“A great trail set on the iconic site of the 1996 Olympic mountain bike race course.”
— Kevin Hall
Open during daylight. Directional (counter-clockwise) every day.
The GIHP mountain bike trail was built for the 1996 Olympics but remains a fantastic mountain bike destination for non-Olympians. The system consists of two loops, the horse park side and the granite side, with the large parking area between them. Each loop has its own personality and makes up for relatively short lengths (~6 miles for the Horse Park Side and 3.7 miles for the Granite Side) with fast descents, leg-burning climbs, granite slickrock, and a good amount of natural, technical obstacles.
Need to Know
Don't let the name fool you - these are bike-only trails. While the Georgia International Horse Park is obviously an equestrian-focused area, the mountain bike trails are dedicated bike trails only. The trails do cross dedicated horse trails, where standard trail etiquette should be followed, but there are no places where equestrians and mountain bikers share trails. Enjoy!

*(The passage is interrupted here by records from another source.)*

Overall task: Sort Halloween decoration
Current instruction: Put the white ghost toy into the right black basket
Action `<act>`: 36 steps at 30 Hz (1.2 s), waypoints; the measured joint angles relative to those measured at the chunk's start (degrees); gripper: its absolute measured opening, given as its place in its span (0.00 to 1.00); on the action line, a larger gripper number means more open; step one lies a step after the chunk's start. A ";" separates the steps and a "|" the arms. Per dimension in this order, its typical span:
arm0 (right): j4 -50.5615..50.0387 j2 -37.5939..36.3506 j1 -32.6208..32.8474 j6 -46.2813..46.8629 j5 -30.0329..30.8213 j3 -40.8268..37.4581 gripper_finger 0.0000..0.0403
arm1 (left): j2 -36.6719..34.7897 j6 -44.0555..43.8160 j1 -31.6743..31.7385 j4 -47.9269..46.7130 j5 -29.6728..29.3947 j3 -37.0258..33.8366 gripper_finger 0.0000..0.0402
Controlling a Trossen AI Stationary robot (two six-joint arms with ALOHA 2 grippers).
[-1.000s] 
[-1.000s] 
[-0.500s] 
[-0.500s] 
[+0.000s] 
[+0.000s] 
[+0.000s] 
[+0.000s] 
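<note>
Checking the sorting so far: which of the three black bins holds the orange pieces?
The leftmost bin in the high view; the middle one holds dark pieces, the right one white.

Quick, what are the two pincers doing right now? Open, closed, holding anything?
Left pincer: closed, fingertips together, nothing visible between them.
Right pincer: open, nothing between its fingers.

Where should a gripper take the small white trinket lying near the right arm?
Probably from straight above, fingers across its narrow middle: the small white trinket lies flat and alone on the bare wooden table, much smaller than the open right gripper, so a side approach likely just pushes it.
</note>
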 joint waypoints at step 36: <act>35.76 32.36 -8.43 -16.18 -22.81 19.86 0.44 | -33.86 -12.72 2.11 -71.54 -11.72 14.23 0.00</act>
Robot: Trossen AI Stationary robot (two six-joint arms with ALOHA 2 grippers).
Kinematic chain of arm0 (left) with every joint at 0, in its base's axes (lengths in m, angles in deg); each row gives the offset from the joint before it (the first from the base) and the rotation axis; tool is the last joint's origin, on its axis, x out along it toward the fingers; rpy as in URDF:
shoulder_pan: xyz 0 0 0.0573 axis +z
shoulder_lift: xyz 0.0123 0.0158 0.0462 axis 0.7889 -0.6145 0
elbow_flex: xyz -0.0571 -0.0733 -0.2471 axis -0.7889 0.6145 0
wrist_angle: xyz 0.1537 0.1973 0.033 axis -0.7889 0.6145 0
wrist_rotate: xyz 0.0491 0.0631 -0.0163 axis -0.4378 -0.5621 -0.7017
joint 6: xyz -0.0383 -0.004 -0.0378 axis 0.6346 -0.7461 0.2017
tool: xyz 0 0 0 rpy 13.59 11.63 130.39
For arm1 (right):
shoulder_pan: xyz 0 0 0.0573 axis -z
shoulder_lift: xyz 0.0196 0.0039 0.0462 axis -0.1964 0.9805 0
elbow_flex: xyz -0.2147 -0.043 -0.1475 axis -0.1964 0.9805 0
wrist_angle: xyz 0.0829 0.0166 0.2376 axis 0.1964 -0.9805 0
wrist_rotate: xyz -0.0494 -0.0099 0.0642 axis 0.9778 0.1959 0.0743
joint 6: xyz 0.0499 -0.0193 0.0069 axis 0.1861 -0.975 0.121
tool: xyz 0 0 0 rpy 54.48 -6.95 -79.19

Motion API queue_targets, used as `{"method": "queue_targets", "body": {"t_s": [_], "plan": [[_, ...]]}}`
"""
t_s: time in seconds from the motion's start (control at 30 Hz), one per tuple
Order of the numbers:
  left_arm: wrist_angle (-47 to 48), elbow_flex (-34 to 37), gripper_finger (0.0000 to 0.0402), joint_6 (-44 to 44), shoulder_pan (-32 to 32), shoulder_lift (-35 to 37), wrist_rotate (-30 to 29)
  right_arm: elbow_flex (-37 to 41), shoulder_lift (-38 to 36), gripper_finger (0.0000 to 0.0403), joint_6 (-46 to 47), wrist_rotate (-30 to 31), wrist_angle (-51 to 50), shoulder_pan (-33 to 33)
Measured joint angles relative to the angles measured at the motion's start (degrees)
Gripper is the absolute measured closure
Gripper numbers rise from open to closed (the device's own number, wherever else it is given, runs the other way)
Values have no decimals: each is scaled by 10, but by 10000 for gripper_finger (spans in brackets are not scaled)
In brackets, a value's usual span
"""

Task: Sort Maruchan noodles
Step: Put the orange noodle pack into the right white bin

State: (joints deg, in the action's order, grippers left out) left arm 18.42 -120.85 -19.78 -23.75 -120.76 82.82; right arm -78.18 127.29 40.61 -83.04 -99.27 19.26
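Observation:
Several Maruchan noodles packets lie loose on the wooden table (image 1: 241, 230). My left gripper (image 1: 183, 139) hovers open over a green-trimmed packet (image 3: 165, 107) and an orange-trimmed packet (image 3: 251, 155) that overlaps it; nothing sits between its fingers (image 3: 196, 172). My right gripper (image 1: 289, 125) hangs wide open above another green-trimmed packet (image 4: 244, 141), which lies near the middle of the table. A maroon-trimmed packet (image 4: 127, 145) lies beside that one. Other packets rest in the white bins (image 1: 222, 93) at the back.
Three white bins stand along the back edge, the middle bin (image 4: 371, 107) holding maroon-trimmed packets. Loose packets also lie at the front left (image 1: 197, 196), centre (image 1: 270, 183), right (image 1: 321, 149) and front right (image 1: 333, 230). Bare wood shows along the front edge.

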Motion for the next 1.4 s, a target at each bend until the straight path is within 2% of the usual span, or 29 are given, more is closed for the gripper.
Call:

There are two sections to this ride, the horse park side and the granite side and the parking lot sits between them The route is extremely easy to follow and is clearly marked with signs depicting a white arrow on a green background.
Park at the large gravel lot along Centennial Olympic Parkway, directly across the road from the Hawthorne Suites hotel. Ride southeast along Centennial Olympic Parkway for 0.3 miles. There is a wide dirt path along the road so you don't have to share the pavement with cars. At the bike/pedestrian crosswalk, cross the road and start the granite side .
The loop begins with granite slickrock that is marked by both painted arrows and an obvious "wear" line that is nearly white compared to the surrounding gray rock. The loop is to be ridden counterclockwise only, regardless of the day of the week.
Once on the granite, the trail will fork. Take the right fork to begin the counterclockwise loop. After 0.4 miles of slickrock climbing the trail crosses a paved road (Costley Mill Rd.). Watch for traffic (cars have right of way) and continue across to the trail.
Be ready for some steep slickrock descents and tough slickrock climbs! The trail will flow down and up several large granite faces for about a half mile. All the climbs are rideable, as the granite offers nearly unlimited traction, even when damp.
After the slickrock, the trail turns to dirt and becomes typical Georgia singletrack for the next 1.5 miles -- tight, twisty, rooty, and rocky with several stream crossings and a few short ladder bridges. There are several short but steep climbs -- including one of the toughest technical climbs in the Atlanta area -- and fast, flowy descents. The trail crosses the equestrian and hiking trails several times but each intersection is clearly marked with a white arrow on a green background.
As you approach the road crossing again, the trail alternates slickrock and dirt, crossing the road, and finishing with a bumpy, 0.4 mile slickrock descent back to the trailhead. Wave to the golfers as they give you the "who the heck rides a bike on solid rock like that?" look and return to the bike/pedestrian crossing at Centennial Olympic Drive. Pedal 0.3 miles back to the parking lot and the start of the horse park side.
This loop starts at the large sign reading "Welcome to the 1996 Olympic Mountain Bike Course" at the edge of a massive grass field. Start your counterclockwise loop by going right and following the thin strip of singletrack worn into the grass field, slowly climbing towards the woods.
After about 0.4 miles, you'll enter the woods and are treated to some excellent, flowy, fast singletrack with short climbs, descents, and tight turns for about 3.5 miles. Pretend to be Bart Brentjens or Paola Pezzo (1996 Men's and Women's Olympic Mountain Bike Gold Medalists) as you pass by the remaining wooden camera stands that broadcast the event live across the globe.
The singletrack crosses a large, open greenspace several times as it winds through the woods but it is very easy to pick up the trail again on the other side.
At the 7.2 mile mark, things get a bit tougher. Two steep climbs greet you, one consisting of rocky singletrack and the last skirting the edge of the open space and climbing straight up the contours.
Crossing the open space one last time, there is another 0.5 miles of rooty, rocky trail with some fun, small drop-offs (less than a foot and easily avoided if desired). You end up back at the large, open field that is adjacent to the parking area -- but you're not done yet. The trail takes a quick 0.2 mile jaunt back into the woods for some more twists and turns before dumping you out onto the field. Ride the worn, narrow groove in the grass along the perimeter of the field back to the parking lot.
Collect your medal and sing along with your national anthem!
History & Background
Site of the first ever Olympic Mountain Bike Race in 1996. The Netherlands' Bart Brentjens won gold for the men and Italy's Paola Pezzo won gold for the women. The top US finisher was Susan DeMattei who took the bronze in the women's race.
This area also hosts the Atlanta Spartan Race (Aroo!) and the Southeast Bike Expo. The latter is a fantastic opportunity to demo the latest mountain bikes on these excellent trails.
Just down the road from the mountain bike area is a massive equestrian competition complex which hosted several Olympic events and still attracts equestrian competitors of all levels.